There is evidence from chicks and mice that N-CAM expression in Schwann cells is subject to significant regulation during development and following injury. In the present work, rat sciatic nerve and immunohistochemical methods have been used to study developmental and injury-related modulation of N-CAM in Schwann cells, using cell type specific markers to identify different Schwann cell populations, and cell counting to quantify their size. The study has sought to determine unambiguously whether immature Schwann cells in developing nerves and denervated Schwann cells in injured adult nerves express surface N-CAM, and has investigated the temporal relationship between the gradual loss of surface N-CAM and the differentiation of myelin-forming Schwann cells, monitored by the sequential appearance of the glycolipid galactocerebroside and the myelin-specific protein P0. Further points examined are whether this down-regulation of N-CAM is rapidly reversible following loss of axonal contact, and whether N-CAM reappearance in Schwann cells depends on protein synthesis.

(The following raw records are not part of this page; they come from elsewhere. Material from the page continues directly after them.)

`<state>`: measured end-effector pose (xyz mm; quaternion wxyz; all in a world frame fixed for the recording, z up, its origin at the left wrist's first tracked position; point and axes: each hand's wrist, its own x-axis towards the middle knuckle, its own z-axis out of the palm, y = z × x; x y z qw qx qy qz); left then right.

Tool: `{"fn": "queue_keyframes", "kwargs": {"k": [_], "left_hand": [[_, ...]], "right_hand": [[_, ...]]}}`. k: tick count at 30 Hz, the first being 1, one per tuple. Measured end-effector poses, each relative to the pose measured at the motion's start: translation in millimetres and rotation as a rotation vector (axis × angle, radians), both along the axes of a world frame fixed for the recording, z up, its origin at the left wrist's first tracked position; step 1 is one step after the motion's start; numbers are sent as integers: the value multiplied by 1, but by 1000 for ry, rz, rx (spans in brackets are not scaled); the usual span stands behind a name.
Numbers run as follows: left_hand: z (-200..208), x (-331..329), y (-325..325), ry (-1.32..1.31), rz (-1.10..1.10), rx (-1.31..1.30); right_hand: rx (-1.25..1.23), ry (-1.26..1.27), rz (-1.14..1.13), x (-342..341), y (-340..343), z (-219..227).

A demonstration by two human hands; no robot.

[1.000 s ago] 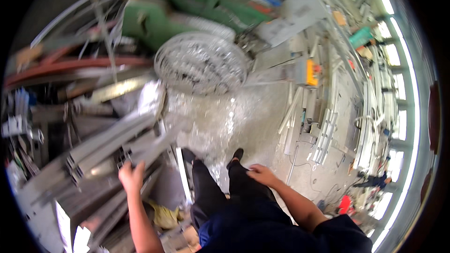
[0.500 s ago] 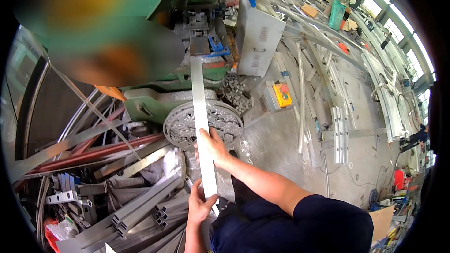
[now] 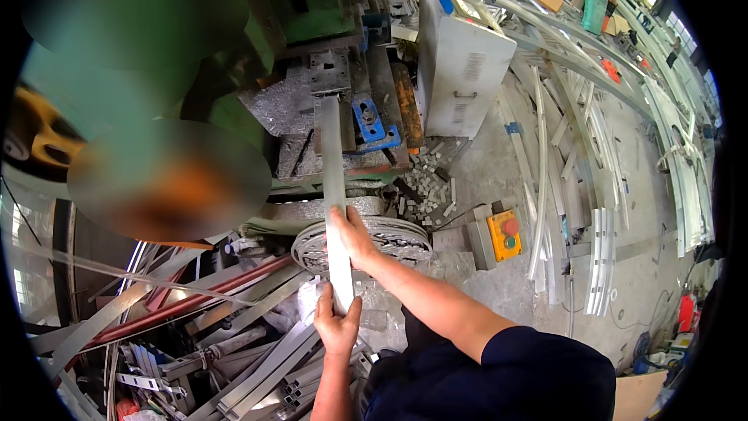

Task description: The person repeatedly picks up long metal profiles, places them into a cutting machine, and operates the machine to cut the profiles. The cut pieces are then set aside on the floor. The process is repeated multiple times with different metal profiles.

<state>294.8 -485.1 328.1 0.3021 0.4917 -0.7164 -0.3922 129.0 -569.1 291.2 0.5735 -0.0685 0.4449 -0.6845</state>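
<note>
A long, flat silver metal bar [image 3: 333, 164] runs away from me, its far end at the metal die block [image 3: 329, 72] of a green press [image 3: 312, 0]. My right hand [image 3: 352, 238] grips the bar about midway, thumb on top and fingers at its side. Closer to me, my left hand [image 3: 337, 326] is wrapped around the near end. Beside the bar on the press bed lies a blue clamp bracket [image 3: 372, 126] with a bolt. Whether the bar's tip reaches inside the die is hidden.
A round cast-metal wheel [image 3: 413, 245] sits below the bar. Right of the press stand a grey metal cabinet [image 3: 467, 62] and a yellow button box [image 3: 505, 235]. Small metal offcuts [image 3: 428, 187] litter the floor. Metal profiles [image 3: 269, 366] lie piled at left; long strips [image 3: 538, 179] lie at right.
The bar has moved forward, its far end now at the die block. My left hand has gone forward with it. The view has shifted closer to the press.
</note>
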Motion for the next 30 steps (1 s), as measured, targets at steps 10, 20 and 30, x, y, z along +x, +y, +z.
{"fn": "queue_keyframes", "kwargs": {"k": [10, 20, 30], "left_hand": [[-5, -6, -1, 68, 43, 17], [12, -39, -36, -63, 41, -97], [-11, -120, -102, 291, 155, -500]], "right_hand": [[20, 31, 31, -9, 0, 2], [-15, 5, -2, -41, -34, 9], [246, 560, 14, -50, 128, -42]]}}
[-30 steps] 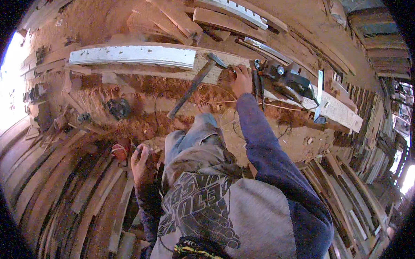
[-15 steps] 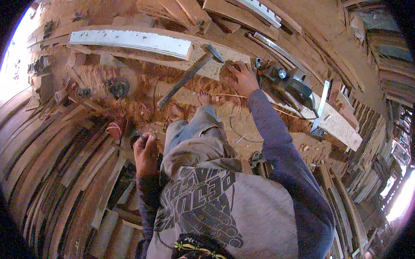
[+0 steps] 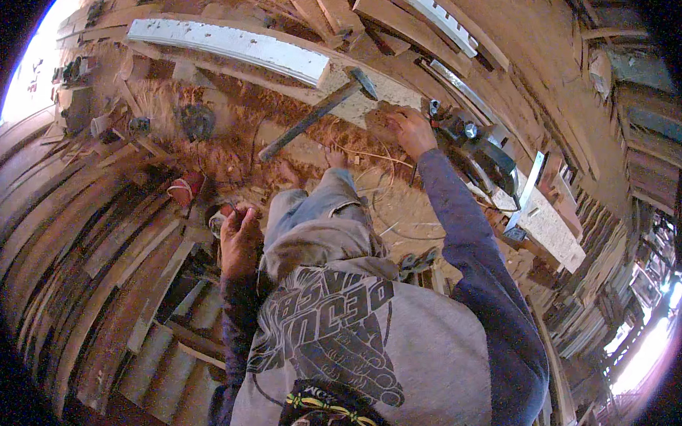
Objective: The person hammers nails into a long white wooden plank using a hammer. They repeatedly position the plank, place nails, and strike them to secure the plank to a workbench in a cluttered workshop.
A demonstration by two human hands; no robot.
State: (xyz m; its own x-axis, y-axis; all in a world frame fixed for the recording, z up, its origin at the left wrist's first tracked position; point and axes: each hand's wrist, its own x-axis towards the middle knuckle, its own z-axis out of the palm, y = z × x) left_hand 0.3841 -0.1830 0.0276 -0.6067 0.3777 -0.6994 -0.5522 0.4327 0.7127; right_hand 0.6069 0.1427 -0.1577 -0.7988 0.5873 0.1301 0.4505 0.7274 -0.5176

In nerves from 17- to 18-day embryos, 90% of the Schwann cells, identified with Ran-1 antibodies, expressed surface N-CAM. In nerves from newborn rats many cells are in the early stage of myelin synthesis and therefore express galactocerebroside, although they have not yet acquired P0. Suspension staining of dissociated cells from this nerve showed that 92% of the galactocerebroside-positive cells were also N-CAM positive. In suspension staining of nerves from 5-day, 10-day and adult rats, P0-positive cells were essentially N-CAM negative. If, however, cells from 10-day nerves were placed in culture and immunostained after, 3, 6, 9 and 24 h, N-CAM appeared in the P0-positive cells that had formed myelinin vivo. The percentage of P0-positive cells that also expressed N-CAM at these time points was 10, 28, 56 and 92%, respectively. Cell division was not a prerequisite for N-CAM reappearance which was, however, blocked by cycloheximide, an inhibitor of protein synthesis. Schwann cells in transected adult sciatic nerves in which regeneration was prevented, expressed surface N-CAM 2 months after injury, indicating that in the absence of axonal contact Schwann cells express N-CAM indefinitely.

The results indicate that in myelin-forming Schwann cells N-CAM synthesis is continuously suppressed by ongoing axonal signals. Thus axon-Schwann cell signals are involved not only in up-regulation but also in reversible down-regulation of Schwann cell molecules.